Json Deserialization

In some SDK's, LittleHorse will automatically deserialize JSON variables into objects or structs for you.

Let's say we have a class MyCar as follows:

class MyCar {
String make;
String model;

public MyCar(String make, String model) {
this.make = make;
this.model = model;
}

// getters, setters omitted
}

And one of the Variables (for example, my-obj) in our WfSpec is of type JSON_OBJ.

Let's say there's a TaskDef called json-example with one input variable of type JSON_OBJ. We can have a Task Worker defined as follows:

class MyWorker {

@LHTaskMethod("json-example")
public void executeTask(MyCar input) {
System.out.println(input.getMake());
System.out.println(input.getModel());
}
}

The Library will deserialize the JSON from something like: {"make": "Ford", "model": "Explorer"} to an actual MyCar object.

Accessing Metadata

Sometimes, your Task Worker needs to know something about where the TaskRun came from. Each LittleHorse SDK offers a WorkerContext object or struct that exposes this metadata to the Task Worker.

If you need to access metadata about the Task Run that is being executed, you can add a WorkerContext parameter to the end of your method signature for the Task Method.

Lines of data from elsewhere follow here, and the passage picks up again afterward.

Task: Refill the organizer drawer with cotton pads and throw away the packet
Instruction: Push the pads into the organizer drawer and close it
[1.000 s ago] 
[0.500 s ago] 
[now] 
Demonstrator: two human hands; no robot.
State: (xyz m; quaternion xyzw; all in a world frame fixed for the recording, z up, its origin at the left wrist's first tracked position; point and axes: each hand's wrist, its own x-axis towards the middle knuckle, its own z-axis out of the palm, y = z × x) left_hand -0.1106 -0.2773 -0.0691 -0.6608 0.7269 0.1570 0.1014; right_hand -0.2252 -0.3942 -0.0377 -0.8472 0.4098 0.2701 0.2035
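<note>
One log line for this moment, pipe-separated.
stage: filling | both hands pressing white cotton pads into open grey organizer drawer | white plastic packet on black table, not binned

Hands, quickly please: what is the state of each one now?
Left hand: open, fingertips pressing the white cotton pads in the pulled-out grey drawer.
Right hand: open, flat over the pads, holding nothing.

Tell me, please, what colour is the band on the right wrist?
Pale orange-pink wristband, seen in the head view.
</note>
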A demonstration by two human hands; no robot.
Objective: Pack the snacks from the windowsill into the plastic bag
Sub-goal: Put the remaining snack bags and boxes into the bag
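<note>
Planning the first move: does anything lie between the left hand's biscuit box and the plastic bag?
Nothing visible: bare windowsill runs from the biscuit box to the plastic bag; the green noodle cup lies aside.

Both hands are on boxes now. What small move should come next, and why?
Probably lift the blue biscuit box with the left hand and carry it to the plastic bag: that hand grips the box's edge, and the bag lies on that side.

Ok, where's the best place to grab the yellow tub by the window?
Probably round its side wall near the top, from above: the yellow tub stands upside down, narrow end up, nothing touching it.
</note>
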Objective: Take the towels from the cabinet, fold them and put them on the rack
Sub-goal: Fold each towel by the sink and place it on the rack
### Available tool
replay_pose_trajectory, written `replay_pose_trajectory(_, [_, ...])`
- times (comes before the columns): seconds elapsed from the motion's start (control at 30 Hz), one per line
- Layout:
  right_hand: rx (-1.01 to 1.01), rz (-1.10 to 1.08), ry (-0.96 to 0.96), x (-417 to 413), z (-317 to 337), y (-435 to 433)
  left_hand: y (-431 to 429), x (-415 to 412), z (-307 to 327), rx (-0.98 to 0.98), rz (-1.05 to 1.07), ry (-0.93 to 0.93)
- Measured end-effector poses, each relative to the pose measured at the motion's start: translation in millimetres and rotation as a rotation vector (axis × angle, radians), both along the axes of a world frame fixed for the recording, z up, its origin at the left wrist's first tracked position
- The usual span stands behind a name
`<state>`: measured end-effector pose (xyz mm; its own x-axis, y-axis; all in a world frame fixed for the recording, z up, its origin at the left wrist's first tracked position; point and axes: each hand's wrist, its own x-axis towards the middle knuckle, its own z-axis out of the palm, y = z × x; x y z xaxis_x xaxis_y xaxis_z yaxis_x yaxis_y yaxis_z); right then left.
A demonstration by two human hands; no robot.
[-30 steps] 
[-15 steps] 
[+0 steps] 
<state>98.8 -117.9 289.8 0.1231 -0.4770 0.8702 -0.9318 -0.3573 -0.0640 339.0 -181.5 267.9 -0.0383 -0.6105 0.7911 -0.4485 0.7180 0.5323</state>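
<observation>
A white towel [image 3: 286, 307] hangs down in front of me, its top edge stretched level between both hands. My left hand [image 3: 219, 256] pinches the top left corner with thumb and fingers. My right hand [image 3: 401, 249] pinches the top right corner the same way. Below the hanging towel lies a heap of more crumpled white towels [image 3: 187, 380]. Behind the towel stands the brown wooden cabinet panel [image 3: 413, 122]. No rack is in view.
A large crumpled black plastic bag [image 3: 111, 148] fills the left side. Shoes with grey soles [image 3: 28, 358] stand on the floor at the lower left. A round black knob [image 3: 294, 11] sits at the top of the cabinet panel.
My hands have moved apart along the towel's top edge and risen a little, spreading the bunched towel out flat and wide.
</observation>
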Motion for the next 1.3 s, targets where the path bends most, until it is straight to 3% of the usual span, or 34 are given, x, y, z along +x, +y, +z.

Let's say you have a TaskDef with one input parameter of type INT. You can access the WorkerContext by doing the following:

class SomeWorker {

@LHTaskMethod("my-task")
public void doTask(long inputLong, WorkerContext context) {
String wfRunId = context.getWfRunId();
TaskRunId taskRunId = context.getTaskRunId();
NodeRunId nodeRunId = context.getNodeRunId();

Date timeWhenTaskWasScheduled = context.getScheduledTime();

context.log(
"This is a message that gets sent to the log output on the scheduler"\
);

int attemptNumber = context.getAttemptNumber();
if (attemptNumber == 0) {
// then this is the first time this Task Run has been attempted.
} else {
// then this is a retry.
}

// This is a constant value between all attempts for this TaskRun.
// Useful to allow retries to third-party API's that accept idempotency
// keys, such as Stripe.
String idempotencyKey = context.getIdempotencyKey();
}
}

Best Practices

Client ID

Every Task Worker instance should have a unique LHC_CLIENT_ID set in its configuration. This is important so that you can audit which client executed which Task, and also so that the LH Server can efficiently assign partitions of work to your Task Workers.

Idempotence

With all workflow engines, it is best when your tasks are idempotent. You can use the NodeRunIdPb from WorkerContext::getNodeRunId() as an idempotency key.